You know that. I know that. Some do not know that.

I had to search, but one can see these in actual operation on yooboob. Except the protagonist, who some can see none of it for reasons not defined.

Selective blindness? No idea.

At the end, I come at it as the absurdity on the radio side and you come at the absurdity from a marine perspective.

But whichever, we agree it really is absurd.

Please don't make me the various wild degrees that our proponent has claimed. Doesn't matter. None of them were maritime anyway.

I have encountered Heiwa before. No moon landings ever happened. ISS is not real. Satelites are not real. The world is flat. There are no rovers on mars. Or probes. Or orbiters. Or Jupiter, Europa, Enceladus or anywhere. Because the world is flat. Some twonk merely painted them on a backdrop. The Firmament, I suppose. And he clearly imagines.

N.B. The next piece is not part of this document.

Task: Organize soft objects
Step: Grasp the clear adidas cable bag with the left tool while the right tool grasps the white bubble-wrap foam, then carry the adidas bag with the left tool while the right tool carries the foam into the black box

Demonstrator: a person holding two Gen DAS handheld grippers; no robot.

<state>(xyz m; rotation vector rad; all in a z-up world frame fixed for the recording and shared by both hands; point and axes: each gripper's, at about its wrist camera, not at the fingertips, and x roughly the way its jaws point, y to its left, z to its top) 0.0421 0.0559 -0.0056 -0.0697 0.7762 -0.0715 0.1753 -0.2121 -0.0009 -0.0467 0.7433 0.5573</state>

But he must be credible on his primary degree, right? Oooo yes. He must be. Ignore the elephant in the corner, he must be right. Doesn't matter that he is bonkers and gets banned from bonkers sites. Even flatties end up banning him. Simon Shack banned him. He really is that bonkers.

But somehow, he must be accepted as vaguely credible for some inexplicable reason. He was banned from here, but one must wonder. Why do crank sites also ban him.

He is comprehensively bonkers. I have no clue what happened to him do that.

He seems to have a few like-minded loons who agree with him though.
 
His "sheer weight of expertise" is still light on what else might cause the metallurgical evidence he discovered. We discussed this at some length, whereupon you too admitted you were not an expert in metallurgy and could not evaluate the claims independently.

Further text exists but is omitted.